Fedora 14 with the Linux 2.6.35 kernel did exhibit stronger relative performance in some test profiles when running above two cores, but in other test profiles, there was no difference. When looking at the impact of Hyper Threading, the OpenSolaris-based OpenIndiana did better with Hyper Threading enabled compared to the other three operating systems, but in some tests (NPB) all four operating systems were actually impaired by this Intel technology.
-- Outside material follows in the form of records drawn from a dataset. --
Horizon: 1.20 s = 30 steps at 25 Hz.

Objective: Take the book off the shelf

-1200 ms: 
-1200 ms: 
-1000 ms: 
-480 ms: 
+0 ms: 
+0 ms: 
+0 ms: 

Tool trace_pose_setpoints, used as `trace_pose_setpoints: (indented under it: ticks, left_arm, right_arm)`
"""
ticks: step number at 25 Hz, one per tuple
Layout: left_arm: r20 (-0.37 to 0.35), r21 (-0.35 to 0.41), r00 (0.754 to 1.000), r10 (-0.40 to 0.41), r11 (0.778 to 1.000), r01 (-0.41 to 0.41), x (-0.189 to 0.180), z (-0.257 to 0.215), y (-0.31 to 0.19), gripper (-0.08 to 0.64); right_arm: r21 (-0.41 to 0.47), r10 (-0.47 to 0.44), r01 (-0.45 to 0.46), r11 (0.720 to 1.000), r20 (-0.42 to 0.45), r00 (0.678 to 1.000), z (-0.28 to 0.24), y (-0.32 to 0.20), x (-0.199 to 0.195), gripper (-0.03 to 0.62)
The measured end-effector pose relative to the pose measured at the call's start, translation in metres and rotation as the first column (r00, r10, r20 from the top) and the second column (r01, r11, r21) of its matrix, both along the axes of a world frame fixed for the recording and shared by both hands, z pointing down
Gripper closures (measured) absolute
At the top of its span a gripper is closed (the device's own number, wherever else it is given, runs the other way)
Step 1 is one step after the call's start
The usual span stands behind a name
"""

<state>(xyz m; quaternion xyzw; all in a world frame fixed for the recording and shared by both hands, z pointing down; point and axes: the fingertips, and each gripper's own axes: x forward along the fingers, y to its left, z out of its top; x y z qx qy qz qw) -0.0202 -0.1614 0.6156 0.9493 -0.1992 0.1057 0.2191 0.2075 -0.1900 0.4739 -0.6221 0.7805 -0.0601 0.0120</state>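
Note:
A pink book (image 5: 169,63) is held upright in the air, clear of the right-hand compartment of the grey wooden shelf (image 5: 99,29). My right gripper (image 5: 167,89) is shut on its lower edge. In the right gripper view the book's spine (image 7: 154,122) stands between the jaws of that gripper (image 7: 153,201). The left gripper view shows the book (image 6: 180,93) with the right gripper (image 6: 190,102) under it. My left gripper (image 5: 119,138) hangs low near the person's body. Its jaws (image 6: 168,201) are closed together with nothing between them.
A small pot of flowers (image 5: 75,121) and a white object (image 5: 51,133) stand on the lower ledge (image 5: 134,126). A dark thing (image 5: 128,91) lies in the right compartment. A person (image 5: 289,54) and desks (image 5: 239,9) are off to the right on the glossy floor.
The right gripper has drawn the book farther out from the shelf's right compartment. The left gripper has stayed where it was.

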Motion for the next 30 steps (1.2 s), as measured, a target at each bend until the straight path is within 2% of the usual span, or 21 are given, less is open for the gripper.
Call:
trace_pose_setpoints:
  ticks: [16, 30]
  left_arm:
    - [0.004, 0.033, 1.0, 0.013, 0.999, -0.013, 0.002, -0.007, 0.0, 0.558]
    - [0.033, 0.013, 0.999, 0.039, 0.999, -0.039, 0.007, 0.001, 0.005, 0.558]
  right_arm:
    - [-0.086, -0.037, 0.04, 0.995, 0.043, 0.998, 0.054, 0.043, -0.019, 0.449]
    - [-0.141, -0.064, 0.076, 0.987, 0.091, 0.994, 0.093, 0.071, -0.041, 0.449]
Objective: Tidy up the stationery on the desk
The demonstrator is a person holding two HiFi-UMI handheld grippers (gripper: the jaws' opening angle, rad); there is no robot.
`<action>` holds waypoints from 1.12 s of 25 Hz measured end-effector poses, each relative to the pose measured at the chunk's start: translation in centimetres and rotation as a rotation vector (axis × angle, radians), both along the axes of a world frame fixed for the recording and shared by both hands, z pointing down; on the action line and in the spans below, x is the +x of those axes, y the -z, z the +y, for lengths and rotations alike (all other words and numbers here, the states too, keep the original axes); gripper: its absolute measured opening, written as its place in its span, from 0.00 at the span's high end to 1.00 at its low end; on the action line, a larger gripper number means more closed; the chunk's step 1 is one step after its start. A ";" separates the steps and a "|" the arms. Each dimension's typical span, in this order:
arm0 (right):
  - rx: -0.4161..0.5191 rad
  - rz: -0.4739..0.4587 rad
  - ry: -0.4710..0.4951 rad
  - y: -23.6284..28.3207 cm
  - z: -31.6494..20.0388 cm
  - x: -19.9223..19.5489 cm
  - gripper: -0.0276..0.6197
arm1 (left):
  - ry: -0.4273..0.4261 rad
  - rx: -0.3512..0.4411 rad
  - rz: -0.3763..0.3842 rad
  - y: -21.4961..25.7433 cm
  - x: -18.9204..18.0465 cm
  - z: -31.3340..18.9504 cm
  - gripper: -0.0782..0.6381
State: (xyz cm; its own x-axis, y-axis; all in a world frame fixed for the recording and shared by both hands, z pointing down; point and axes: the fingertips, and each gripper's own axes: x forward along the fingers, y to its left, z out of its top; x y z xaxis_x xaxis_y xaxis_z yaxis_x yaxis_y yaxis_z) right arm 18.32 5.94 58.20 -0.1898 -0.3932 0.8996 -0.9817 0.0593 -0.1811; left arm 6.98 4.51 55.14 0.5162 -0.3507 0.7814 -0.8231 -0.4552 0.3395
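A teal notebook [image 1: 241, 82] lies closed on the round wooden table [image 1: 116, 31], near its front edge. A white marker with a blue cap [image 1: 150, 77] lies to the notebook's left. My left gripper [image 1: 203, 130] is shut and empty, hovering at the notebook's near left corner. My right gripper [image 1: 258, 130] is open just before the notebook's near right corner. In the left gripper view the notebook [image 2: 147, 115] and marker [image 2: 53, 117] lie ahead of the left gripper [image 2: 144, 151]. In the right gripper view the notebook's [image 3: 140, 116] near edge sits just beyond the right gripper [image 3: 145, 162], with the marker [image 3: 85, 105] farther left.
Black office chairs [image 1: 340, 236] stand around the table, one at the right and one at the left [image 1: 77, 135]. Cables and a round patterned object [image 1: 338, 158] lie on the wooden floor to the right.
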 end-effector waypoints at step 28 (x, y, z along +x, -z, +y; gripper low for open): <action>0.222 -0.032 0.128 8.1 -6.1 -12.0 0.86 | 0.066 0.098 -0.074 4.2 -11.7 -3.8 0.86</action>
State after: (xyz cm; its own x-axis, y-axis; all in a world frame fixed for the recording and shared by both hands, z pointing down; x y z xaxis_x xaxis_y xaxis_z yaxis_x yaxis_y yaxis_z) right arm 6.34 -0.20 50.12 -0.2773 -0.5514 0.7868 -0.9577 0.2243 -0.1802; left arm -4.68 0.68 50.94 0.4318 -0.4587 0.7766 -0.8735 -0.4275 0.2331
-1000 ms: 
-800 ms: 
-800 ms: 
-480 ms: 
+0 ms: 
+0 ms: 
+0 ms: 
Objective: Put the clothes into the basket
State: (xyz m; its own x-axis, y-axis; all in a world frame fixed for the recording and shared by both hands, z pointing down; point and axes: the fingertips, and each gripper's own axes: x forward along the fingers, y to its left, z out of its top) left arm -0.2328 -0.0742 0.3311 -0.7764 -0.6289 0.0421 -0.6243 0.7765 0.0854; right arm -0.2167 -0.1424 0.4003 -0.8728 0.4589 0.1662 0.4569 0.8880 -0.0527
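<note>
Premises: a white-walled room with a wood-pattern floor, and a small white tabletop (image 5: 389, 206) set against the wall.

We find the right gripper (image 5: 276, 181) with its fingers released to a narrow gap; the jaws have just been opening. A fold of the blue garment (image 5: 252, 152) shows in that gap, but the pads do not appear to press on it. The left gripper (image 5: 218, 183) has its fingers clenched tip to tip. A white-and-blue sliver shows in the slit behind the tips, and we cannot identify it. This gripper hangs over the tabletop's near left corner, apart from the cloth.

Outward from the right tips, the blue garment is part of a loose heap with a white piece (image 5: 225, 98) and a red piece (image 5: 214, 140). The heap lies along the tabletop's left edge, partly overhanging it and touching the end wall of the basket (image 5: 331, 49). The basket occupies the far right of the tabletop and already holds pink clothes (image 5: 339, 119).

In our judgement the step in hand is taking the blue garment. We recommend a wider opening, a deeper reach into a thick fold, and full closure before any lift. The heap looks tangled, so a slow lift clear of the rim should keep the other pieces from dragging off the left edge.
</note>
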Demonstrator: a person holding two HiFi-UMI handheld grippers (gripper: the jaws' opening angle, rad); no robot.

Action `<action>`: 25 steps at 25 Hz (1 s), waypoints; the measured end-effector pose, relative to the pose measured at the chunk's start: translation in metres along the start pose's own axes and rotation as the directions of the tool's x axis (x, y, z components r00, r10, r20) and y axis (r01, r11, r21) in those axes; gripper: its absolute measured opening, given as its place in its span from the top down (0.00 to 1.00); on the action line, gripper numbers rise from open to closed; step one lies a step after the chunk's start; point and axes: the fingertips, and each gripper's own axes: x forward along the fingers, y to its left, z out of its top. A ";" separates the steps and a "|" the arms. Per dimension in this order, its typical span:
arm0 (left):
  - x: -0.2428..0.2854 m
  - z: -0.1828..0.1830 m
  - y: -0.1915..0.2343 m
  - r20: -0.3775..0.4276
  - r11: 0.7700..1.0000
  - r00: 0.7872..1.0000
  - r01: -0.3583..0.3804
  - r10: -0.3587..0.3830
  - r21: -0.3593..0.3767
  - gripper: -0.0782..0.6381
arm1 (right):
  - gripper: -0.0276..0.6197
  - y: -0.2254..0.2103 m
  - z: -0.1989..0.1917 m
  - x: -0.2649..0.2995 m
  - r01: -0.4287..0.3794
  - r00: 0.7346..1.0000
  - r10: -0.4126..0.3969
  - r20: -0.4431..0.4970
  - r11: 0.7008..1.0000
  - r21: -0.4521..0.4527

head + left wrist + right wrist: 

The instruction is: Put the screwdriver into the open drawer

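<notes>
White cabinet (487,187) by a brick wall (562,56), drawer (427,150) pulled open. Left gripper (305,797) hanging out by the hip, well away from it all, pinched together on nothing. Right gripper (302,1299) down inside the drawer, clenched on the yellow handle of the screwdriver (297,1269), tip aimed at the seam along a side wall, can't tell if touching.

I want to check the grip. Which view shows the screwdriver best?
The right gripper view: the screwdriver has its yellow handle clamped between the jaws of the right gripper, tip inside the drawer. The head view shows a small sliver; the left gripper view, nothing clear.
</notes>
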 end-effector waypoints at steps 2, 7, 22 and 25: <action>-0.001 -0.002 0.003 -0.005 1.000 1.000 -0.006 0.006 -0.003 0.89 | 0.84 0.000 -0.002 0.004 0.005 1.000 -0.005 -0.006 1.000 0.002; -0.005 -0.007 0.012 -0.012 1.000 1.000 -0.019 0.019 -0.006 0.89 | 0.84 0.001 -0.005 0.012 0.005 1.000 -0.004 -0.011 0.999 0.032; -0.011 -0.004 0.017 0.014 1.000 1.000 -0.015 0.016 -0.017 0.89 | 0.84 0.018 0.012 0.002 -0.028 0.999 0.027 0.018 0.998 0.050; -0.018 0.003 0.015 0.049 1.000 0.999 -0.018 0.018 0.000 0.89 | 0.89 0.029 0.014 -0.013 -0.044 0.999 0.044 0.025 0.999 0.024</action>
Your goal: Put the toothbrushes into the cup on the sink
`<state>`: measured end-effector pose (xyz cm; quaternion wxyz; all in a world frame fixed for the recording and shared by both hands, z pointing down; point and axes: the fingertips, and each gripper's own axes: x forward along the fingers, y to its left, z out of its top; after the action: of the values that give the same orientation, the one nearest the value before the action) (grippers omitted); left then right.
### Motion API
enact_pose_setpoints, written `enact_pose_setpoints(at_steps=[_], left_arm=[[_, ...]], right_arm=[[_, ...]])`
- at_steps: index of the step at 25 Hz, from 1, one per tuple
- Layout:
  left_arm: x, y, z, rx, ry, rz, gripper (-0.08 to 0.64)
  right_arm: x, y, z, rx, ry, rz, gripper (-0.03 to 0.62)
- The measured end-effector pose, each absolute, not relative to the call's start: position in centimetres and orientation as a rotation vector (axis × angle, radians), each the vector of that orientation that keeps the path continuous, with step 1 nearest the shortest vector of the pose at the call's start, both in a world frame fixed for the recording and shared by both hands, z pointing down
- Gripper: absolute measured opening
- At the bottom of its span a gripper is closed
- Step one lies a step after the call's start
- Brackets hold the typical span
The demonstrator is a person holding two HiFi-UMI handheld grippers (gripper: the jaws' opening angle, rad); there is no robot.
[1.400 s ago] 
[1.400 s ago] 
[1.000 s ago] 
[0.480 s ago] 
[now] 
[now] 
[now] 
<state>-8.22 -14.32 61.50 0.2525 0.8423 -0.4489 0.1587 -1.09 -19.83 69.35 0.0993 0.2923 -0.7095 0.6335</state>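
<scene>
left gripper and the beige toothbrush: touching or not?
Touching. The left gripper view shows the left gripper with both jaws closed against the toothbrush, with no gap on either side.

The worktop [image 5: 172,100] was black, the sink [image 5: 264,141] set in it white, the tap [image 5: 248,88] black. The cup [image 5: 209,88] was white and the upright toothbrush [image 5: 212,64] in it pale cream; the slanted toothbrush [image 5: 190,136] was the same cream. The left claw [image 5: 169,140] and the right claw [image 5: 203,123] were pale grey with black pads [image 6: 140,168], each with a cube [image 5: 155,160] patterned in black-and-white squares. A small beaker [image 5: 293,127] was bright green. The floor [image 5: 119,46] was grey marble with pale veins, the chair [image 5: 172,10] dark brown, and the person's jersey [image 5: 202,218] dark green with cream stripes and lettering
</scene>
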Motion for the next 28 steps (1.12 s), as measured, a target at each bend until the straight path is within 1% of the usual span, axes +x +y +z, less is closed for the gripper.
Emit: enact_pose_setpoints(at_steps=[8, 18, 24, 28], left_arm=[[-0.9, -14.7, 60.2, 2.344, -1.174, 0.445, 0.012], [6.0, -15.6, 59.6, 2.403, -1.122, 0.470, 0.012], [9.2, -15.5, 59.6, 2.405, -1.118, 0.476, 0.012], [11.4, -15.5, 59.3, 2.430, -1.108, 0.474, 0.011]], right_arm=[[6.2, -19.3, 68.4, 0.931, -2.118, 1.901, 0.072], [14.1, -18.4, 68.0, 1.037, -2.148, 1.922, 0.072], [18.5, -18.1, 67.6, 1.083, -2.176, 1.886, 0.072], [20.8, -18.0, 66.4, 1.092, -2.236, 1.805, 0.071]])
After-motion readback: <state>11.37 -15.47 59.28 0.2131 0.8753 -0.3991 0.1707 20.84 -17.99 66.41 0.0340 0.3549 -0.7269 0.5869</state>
The only other odd finding with these results was how PC-BSD/FreeBSD had not scaled as well as the other operating systems when using three and four cores, but with two and six cores, it matched the other operating systems.

For those wanting to see how the performance breaks down overall, here is the OpenBenchmarking.org-generated overview showing the geometric mean of all the tests that were part of the test queue.

As the results up to now have been normalized against their single core values, for those wondering what operating system had the best performance overall rather than just scaling the best, it was Fedora 14. Via OpenBenchmarking.org it was also just a matter of a few clicks to take all of the test results, transpose the comparison to compare the operating systems rather than core count, group the values by operating system, and then generate a graph showing the harmonic mean.

Fedora 14 was distinguishably different from the rest while CentOS 5.5 and PC-BSD 8.1 were close while OpenIndiana b148 was a bit further out. OpenBenchmarking.org will launch at the Southern California Linux Expo with Phoronix Test Suite 3.0, after which you are able to examine and further manipulate this data-set (and any other data) yourself.